■ Input data ■
--------------------------------------------------

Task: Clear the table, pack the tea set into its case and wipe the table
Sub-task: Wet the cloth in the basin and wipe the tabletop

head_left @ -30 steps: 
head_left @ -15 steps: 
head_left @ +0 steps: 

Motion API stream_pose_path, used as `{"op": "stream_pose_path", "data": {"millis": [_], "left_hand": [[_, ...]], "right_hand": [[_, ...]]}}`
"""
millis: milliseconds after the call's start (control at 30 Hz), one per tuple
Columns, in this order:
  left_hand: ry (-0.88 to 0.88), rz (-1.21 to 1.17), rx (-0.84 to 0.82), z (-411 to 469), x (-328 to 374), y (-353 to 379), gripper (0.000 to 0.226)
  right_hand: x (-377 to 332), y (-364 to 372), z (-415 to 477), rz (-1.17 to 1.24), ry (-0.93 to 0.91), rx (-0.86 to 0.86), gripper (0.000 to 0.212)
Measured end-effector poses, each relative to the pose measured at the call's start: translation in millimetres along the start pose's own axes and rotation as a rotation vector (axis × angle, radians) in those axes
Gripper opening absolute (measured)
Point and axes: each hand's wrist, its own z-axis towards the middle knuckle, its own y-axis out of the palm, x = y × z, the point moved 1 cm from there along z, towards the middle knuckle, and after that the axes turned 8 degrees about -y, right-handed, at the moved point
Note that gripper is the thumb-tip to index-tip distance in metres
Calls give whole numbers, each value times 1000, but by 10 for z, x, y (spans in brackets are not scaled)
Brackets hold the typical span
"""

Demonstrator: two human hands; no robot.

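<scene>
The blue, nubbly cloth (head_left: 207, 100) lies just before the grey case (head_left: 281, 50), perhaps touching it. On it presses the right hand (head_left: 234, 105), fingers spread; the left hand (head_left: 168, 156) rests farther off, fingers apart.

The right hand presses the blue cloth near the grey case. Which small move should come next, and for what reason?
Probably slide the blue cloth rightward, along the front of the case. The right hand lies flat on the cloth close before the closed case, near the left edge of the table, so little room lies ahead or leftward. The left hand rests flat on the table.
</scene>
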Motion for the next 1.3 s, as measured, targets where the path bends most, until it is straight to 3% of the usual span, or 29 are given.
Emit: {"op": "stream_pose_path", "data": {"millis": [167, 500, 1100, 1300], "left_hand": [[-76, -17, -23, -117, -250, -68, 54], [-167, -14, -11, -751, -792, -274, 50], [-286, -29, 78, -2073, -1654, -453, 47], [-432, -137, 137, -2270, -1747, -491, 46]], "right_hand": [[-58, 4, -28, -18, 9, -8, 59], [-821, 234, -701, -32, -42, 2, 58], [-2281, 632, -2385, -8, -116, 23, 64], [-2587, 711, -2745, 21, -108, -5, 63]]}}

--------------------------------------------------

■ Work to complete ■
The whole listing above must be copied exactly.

■ Completed exercise ■
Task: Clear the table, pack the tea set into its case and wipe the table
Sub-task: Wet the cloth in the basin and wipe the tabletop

head_left @ -30 steps: 
head_left @ -15 steps: 
head_left @ +0 steps: 

Motion API stream_pose_path, used as `{"op": "stream_pose_path", "data": {"millis": [_], "left_hand": [[_, ...]], "right_hand": [[_, ...]]}}`
"""
millis: milliseconds after the call's start (control at 30 Hz), one per tuple
Columns, in this order:
  left_hand: ry (-0.88 to 0.88), rz (-1.21 to 1.17), rx (-0.84 to 0.82), z (-411 to 469), x (-328 to 374), y (-353 to 379), gripper (0.000 to 0.226)
  right_hand: x (-377 to 332), y (-364 to 372), z (-415 to 477), rz (-1.17 to 1.24), ry (-0.93 to 0.91), rx (-0.86 to 0.86), gripper (0.000 to 0.212)
Measured end-effector poses, each relative to the pose measured at the call's start: translation in millimetres along the start pose's own axes and rotation as a rotation vector (axis × angle, radians) in those axes
Gripper opening absolute (measured)
Point and axes: each hand's wrist, its own z-axis towards the middle knuckle, its own y-axis out of the palm, x = y × z, the point moved 1 cm from there along z, towards the middle knuckle, and after that the axes turned 8 degrees about -y, right-handed, at the moved point
Note that gripper is the thumb-tip to index-tip distance in metres
Calls give whole numbers, each value times 1000, but by 10 for z, x, y (spans in brackets are not scaled)
Brackets hold the typical span
"""

Demonstrator: two human hands; no robot.

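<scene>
The blue, nubbly cloth (head_left: 207, 100) lies just before the grey case (head_left: 281, 50), perhaps touching it. On it presses the right hand (head_left: 234, 105), fingers spread; the left hand (head_left: 168, 156) rests farther off, fingers apart.

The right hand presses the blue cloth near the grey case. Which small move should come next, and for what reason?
Probably slide the blue cloth rightward, along the front of the case. The right hand lies flat on the cloth close before the closed case, near the left edge of the table, so little room lies ahead or leftward. The left hand rests flat on the table.
</scene>
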Motion for the next 1.3 s, as measured, targets where the path bends most, until it is straight to 3% of the usual span, or 29 are given.
Emit: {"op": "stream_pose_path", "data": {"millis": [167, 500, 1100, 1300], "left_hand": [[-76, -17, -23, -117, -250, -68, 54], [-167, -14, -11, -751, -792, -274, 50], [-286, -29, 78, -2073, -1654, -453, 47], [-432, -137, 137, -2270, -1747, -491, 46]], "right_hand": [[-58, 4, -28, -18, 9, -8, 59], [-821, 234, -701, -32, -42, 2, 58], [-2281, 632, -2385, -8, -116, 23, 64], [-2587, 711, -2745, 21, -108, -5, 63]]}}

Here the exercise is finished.